§ **What you have to do**:
Once you have read the listing below, write all of it out again exactly.

--- Data shown ---

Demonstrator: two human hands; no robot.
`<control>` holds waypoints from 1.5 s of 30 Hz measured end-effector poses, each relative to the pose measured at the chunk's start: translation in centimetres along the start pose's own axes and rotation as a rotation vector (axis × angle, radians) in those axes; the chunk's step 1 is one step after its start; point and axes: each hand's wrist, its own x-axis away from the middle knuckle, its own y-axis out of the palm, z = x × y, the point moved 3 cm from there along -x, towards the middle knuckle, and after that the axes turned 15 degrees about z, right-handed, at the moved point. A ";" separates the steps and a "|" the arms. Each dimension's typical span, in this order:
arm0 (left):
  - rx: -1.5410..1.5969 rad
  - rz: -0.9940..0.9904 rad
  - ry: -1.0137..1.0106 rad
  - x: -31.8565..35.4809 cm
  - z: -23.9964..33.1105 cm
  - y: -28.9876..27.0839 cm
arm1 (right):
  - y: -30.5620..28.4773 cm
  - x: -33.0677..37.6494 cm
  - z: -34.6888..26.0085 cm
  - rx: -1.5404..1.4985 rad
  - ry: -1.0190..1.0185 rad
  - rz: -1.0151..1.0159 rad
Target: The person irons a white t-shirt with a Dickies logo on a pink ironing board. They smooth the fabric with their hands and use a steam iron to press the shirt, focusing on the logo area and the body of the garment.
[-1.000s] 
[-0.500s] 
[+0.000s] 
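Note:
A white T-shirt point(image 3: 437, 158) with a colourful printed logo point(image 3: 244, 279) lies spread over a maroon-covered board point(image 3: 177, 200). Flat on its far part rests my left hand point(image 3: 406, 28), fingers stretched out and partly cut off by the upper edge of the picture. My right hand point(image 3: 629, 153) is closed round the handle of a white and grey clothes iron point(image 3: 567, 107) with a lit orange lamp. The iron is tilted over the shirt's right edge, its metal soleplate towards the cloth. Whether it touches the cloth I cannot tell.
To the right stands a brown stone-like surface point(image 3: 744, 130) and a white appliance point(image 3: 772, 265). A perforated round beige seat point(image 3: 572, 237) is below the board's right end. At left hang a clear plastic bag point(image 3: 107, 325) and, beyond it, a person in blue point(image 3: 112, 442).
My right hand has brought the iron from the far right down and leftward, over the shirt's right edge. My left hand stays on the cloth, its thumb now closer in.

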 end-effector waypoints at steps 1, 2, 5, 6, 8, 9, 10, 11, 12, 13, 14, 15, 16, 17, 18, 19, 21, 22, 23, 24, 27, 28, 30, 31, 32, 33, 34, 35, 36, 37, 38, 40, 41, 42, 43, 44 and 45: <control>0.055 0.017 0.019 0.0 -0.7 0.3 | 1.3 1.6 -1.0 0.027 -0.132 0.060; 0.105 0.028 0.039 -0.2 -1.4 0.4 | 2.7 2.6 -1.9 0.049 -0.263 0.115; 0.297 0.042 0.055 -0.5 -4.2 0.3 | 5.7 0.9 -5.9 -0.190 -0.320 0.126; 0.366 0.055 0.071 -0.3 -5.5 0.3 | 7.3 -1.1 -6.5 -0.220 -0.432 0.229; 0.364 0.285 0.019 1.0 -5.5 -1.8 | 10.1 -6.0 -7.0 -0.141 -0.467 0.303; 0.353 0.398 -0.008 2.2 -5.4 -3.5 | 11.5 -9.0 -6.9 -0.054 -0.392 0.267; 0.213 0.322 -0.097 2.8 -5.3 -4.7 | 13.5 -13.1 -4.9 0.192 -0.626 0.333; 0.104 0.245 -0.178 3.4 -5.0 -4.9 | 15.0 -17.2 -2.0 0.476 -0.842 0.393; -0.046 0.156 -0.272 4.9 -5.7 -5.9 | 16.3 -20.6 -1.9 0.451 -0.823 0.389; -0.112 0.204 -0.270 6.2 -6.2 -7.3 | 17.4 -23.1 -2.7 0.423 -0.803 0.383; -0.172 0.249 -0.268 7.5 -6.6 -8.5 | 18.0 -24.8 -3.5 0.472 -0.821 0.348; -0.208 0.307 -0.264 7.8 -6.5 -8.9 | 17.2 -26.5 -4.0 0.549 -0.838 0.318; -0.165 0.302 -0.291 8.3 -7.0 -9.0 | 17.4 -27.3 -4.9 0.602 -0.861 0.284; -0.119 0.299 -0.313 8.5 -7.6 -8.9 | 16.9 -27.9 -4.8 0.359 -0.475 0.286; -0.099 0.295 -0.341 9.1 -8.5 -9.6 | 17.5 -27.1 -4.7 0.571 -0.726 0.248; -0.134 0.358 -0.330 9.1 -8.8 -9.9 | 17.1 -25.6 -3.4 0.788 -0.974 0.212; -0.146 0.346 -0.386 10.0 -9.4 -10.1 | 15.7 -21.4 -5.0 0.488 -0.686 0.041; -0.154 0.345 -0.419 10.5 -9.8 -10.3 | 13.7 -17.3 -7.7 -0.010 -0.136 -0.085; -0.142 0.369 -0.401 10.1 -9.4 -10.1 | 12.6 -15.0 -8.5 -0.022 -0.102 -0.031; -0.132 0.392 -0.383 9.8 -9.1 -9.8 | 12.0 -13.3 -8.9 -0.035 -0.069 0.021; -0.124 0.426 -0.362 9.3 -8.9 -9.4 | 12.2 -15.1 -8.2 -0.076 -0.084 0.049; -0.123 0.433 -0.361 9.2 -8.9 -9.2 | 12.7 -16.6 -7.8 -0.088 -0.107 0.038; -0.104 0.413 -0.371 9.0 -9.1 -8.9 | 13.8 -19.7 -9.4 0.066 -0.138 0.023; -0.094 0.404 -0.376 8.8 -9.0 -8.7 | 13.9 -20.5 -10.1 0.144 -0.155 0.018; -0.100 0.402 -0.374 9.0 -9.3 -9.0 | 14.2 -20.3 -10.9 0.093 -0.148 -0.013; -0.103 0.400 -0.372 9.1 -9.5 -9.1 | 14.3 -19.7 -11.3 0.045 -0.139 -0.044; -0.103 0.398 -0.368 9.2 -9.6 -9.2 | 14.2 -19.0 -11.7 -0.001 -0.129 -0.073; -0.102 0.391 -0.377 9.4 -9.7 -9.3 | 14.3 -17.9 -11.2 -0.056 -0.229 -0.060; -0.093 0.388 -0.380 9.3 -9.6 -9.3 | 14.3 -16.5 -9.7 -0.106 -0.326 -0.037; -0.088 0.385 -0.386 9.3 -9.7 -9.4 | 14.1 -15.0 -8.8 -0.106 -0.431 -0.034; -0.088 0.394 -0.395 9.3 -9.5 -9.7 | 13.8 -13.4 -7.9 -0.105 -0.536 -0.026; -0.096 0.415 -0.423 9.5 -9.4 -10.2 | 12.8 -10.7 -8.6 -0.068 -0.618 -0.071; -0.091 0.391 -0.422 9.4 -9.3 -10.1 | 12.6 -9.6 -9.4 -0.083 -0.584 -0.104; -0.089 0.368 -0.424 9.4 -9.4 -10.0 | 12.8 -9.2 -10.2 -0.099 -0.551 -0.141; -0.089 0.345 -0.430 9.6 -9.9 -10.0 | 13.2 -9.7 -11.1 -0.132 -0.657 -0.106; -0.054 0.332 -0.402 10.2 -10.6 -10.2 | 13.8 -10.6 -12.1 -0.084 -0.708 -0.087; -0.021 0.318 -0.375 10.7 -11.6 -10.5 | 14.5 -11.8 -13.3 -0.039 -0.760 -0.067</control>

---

§ **Solution below**:
Demonstrator: two human hands; no robot.
`<control>` holds waypoints from 1.5 s of 30 Hz measured end-effector poses, each relative to the pose measured at the chunk's start: translation in centimetres along the start pose's own axes and rotation as a rotation vector (axis × angle, radians) in those axes; the chunk's step 1 is one step after its start; point and axes: each hand's wrist, its own x-axis away from the middle knuckle, its own y-axis out of the palm, z = x × y, the point moved 3 cm from there along -x, towards the middle knuckle, and after that the axes turned 15 degrees about z, right-handed, at the moved point. A ";" separates the steps and a "|" the arms. Each dimension's typical span, in this order:
arm0 (left):
  - rx: -1.5410..1.5969 rad
  - rz: -0.9940..0.9904 rad
  - ry: -1.0137..1.0106 rad
  - x: -31.8565..35.4809 cm
  - z: -23.9964..33.1105 cm
  - y: -28.9876..27.0839 cm
arm1 (right):
  - y: -30.5620..28.4773 cm
  - x: -33.0677..37.6494 cm
  - z: -34.6888..26.0085 cm
  - rx: -1.5404..1.4985 rad
  - ry: -1.0190..1.0185 rad
  - rz: -1.0151..1.0159 rad
Target: The person irons a white t-shirt with a Dickies logo on a pink ironing board. They smooth the fabric with their hands and use a steam iron to press the shirt, focusing on the logo area and the body of the garment.
[-1.000s] 
[-0.500s] 
[+0.000s] 
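Note:
A white T-shirt point(image 3: 437, 158) with a colourful printed logo point(image 3: 244, 279) lies spread over a maroon-covered board point(image 3: 177, 200). Flat on its far part rests my left hand point(image 3: 406, 28), fingers stretched out and partly cut off by the upper edge of the picture. My right hand point(image 3: 629, 153) is closed round the handle of a white and grey clothes iron point(image 3: 567, 107) with a lit orange lamp. The iron is tilted over the shirt's right edge, its metal soleplate towards the cloth. Whether it touches the cloth I cannot tell.
To the right stands a brown stone-like surface point(image 3: 744, 130) and a white appliance point(image 3: 772, 265). A perforated round beige seat point(image 3: 572, 237) is below the board's right end. At left hang a clear plastic bag point(image 3: 107, 325) and, beyond it, a person in blue point(image 3: 112, 442).
My right hand has brought the iron from the far right down and leftward, over the shirt's right edge. My left hand stays on the cloth, its thumb now closer in.
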
 end-effector waypoints at steps 1, 2, 5, 6, 8, 9, 10, 11, 12, 13, 14, 15, 16, 17, 18, 19, 21, 22, 23, 24, 27, 28, 30, 31, 32, 33, 34, 35, 36, 37, 38, 40, 41, 42, 43, 44 and 45: <control>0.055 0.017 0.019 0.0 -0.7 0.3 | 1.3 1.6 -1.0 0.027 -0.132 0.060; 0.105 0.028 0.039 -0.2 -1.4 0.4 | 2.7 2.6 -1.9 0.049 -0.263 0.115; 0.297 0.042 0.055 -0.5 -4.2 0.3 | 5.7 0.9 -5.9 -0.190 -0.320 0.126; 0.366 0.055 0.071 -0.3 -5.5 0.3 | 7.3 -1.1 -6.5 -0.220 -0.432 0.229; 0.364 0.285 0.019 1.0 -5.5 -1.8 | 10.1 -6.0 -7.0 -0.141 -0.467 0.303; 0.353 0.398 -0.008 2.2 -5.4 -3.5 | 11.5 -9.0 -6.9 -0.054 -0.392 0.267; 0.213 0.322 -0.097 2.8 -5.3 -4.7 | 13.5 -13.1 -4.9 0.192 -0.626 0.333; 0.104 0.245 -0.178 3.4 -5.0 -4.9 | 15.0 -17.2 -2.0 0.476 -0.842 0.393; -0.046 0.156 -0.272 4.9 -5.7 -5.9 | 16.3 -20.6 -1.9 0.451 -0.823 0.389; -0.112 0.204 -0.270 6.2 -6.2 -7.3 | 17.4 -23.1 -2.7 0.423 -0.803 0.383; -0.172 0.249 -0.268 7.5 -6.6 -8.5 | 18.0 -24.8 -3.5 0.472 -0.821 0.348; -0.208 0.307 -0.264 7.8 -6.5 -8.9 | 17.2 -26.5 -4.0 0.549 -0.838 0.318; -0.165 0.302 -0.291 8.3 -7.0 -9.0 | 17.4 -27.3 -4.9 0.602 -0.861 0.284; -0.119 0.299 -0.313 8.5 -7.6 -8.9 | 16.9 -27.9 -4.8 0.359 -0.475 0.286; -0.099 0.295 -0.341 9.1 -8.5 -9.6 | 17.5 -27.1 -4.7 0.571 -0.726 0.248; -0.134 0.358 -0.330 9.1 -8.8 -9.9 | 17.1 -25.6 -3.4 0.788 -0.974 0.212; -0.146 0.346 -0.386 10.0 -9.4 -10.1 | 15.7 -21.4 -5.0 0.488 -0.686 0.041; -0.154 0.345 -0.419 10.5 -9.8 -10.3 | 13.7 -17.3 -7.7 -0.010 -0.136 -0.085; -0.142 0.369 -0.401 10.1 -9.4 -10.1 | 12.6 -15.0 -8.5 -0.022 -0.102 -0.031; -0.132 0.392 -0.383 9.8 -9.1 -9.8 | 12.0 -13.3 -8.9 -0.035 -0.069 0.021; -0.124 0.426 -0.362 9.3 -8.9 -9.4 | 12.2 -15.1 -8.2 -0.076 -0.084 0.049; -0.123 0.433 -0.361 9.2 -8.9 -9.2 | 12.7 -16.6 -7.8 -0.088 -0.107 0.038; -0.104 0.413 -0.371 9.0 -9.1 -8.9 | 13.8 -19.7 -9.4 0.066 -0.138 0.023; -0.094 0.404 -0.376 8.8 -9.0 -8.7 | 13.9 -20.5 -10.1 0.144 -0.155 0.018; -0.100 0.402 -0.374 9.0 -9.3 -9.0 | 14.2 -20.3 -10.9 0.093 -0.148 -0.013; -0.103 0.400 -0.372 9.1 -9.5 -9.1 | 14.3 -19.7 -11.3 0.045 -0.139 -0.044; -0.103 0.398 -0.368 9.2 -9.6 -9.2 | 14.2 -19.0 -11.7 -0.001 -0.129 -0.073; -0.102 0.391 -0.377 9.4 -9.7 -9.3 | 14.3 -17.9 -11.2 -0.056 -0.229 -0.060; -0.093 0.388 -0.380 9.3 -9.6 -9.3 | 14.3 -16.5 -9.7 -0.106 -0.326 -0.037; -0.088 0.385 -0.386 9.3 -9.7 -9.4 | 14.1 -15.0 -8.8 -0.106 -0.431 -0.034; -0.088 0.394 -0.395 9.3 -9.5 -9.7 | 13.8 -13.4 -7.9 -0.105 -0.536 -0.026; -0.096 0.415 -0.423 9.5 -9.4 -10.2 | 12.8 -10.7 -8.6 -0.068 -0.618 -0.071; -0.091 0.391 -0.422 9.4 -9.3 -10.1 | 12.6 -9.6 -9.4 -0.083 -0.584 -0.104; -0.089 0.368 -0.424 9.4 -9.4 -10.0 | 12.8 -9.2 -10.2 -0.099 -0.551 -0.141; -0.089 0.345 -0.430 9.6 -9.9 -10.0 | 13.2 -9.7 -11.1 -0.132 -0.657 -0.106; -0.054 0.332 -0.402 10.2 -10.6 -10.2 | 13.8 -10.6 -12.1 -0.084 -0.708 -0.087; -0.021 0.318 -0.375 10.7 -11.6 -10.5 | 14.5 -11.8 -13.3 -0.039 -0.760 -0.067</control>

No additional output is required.